C’è una data d’uscita in Italia per il nuovo film di Miyazaki

23 Agosto 2023

«A dieci anni dal capolavoro Si alza il vento, Miyazaki torna con un film che ha già conquistato il cuore del pubblico e della critica in Giappone, battendo tutti i record al box office dello Studio Ghibli», si legge nel post Instagram con il quale Lucky Red ha annunciato l’arrivo in Italia dell’ultimo film di Miyazaki e dello Studio Ghibli: Il ragazzo e l’airone – questo il titolo scelto per la distribuzione italiana, traduzione di quel The Boy and the Heron con il quale il film arriverà nelle sale degli Stati Uniti – sarà al cinema a partire dall’1 gennaio del 2024.

https://www.instagram.com/p/CwR8tzTNpEi/

Il ragazzo e l’airone è noto anche come il film che ha convinto Miyazaki a tornare a lavorare nonostante avesse più volte ribadito che Si alza il vento sarebbe stato il suo ultimo film. «Perché mi andava così», ha sempre risposto il maestro dell’animazione giapponese a tutti quelli che gli chiedevano il perché di questa scelta. «Perché mi andava così» è anche la risposta data a coloro i quali in questi mesi si sono chiesti perché lo Studio Ghibli non stesse diffondendo alcun tipo di materiale promozionale su Il ragazzo e l’airone.
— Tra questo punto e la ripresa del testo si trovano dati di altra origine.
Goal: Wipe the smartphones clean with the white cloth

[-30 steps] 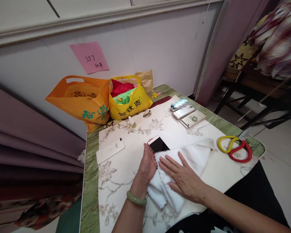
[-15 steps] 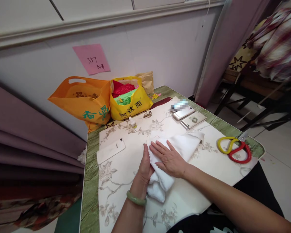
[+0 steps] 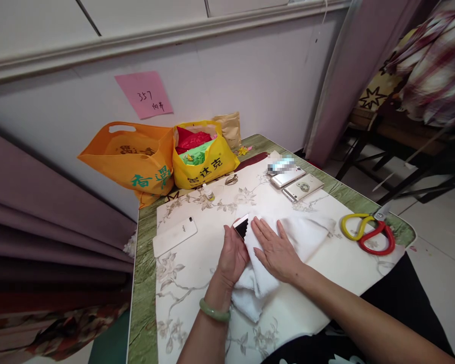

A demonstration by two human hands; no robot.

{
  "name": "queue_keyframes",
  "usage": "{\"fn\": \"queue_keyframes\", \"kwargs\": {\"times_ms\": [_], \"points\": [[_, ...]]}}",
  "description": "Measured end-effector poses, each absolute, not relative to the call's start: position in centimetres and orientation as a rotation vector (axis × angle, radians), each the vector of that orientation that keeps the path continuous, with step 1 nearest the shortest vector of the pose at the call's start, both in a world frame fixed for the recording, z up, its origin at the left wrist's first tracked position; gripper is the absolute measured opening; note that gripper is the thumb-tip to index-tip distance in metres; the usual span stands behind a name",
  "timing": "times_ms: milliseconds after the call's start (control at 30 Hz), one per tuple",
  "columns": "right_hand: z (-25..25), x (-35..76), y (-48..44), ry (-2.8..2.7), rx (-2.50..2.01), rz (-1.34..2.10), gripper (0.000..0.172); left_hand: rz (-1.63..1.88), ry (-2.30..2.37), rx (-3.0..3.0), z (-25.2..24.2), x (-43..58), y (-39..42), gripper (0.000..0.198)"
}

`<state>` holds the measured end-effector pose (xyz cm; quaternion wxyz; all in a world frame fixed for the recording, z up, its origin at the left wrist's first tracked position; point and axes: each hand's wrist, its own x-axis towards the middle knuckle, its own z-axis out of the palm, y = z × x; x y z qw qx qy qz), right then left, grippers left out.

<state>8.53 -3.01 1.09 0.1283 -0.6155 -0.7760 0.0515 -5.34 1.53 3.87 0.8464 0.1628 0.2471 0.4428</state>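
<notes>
I see only one end of the phone [image 3: 240, 227]; the white cloth [image 3: 261, 270] covers the rest. Some of the left hand's [image 3: 233, 255] fingers are out of my sight beneath them. The right hand [image 3: 276, 250] hides the cloth under its palm. Pixelation blurs an item [image 3: 281, 165] beside the silver phone [image 3: 287, 177], so I can't identify it. My view's lower edge cuts off both forearms [image 3: 364, 313].

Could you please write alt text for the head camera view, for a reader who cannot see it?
A person's left hand holds a dark-screened phone partly covered by a white cloth, and the right hand lies flat on the cloth. On the table are a white phone, scissors, an orange bag and a yellow bag.
</notes>
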Motion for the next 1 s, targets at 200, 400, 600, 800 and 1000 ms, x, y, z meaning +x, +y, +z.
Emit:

Alla fine, lo Studio è stato costretto a pubblicare un comunicato stampa in cui si spiegava che, fino all’uscita nelle sale giapponesi del film, non ci sarebbero stati trailer, immagini, sinossi, niente di niente. Perché a Miyazaki andava così. E così è andata: fino all’uscita in Giappone, del film c’era soltanto il titolo – Kimitachi wa Dō Ikiru ka, vale a dire Voi come vivete, molto liberamente ispirato a un romanzo del 1937 di Genzaburo Yoshino – e una locandina.

In patria il film è uscito il 14 luglio, nel frattempo ci sono state le prime recensioni e sono arrivate anche diverse immagini (Entertainment Weekly ne ha raccolte quattordici qui). Soprattutto, è stata annunciata una premiere internazionale al prossimo Toronto Film Festival, una distribuzione negli Stati Uniti e, adesso, anche in Italia. Il successo del film lo si dà praticamente per scontato, anche solo guardando a quello che è già avvenuto in Giappone: nel weekend d’apertura, Il ragazzo e l’airone è diventato il miglior debutto nella storia della Studio Ghibli, superando Il castello errante di Howl.